One major vendor of value-added measures (i.e., SAS as in SAS-EVAAS) long has held that the tests need only to have 1) sufficient “stretch” in the scales “to ensure that progress could be measured for low-and high achieving students”, 2) that “the test is highly related to the academic standards,” and 3) “the scales are sufficiently reliable from one year to the next” (see, for example, here). These assertions should be subject to independent psychometric verification, but they have not. Rather, and notably, in all the literature they have produced regarding their VAMs, SAS does not indicate that it requires or conducts the tests that researchers have designed for determining instructional sensitivity. However, they assert that they can provide accurate measures of individual teacher effectiveness nonetheless.
To date Pennsylvania’s Department of Education (PDE) apparently has ignored the fact that the Data Recognition Corporation (DRC), the vendor of its state tests, has avoided making any claims that their tests are valid for use as measures of teacher performance (see, for example, here). In DRC’s most recent Technical Report chapter on validity, for example, they list the main purposes of the PSSA, the second of which is to “Provid[e] information on school and district accountability” (p.283). The omission of teacher accountability here certainly stands out.

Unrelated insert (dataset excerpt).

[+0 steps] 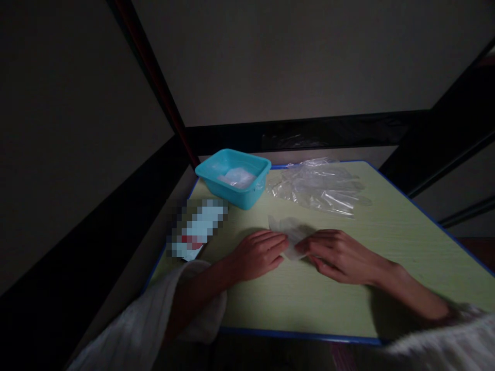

To date, again, none of the publicly released DRC technical reports for Pennsylvania’s state tests provides any indication that instructional sensitivity has been examined, either. Nor do the reports provide a basis for others to make their own judgment. In fact, they make it clear that historically the PSSA exams were designed for school level accountability and only later have moved toward measuring individual student mastery of Pennsylvania’s academic standards. Various PSSA tests will sample an entire academic standard with as little as one or two questions (see, for example, Appendix C here), which aligns with the evidence presented in the first section of this post.
In sum, and given that VAMs, by design, force a distribution of “teacher effectiveness,” even if the measured differences are substantively quite small, and much smaller than the lay observer or in particular educational policymaker might have believed otherwise (in the case of the 8th grade PSSA Reading test 5.5 of 52 total possible points covers the entire range from the bottom to the top categories of “ teacher effectiveness”) , it is essential that both instructional sensitivity and educational significance be explicitly established. Otherwise, untrained users of the data may labor under the misapprehension that the difference observed provides a solid basis for making such (low- and high-stakes) personnel decisions.
This is a completely separate concern from the fact that, at best, measured “teacher effects” may only explain from 1% to 15 or 20% of the variance in student test scores, a figure dwarfed by the variance explained by factors beyond the control of teachers. To date, SAS has not publicly reported the amount of variance explained by its PVAAS models for any of PA’s state tests. I believe every vendor of value-added models should report this information for every achievement test being used as a measure of “teacher effectiveness.” This too, would provide essential context for understanding the substantive meaning of reported scores.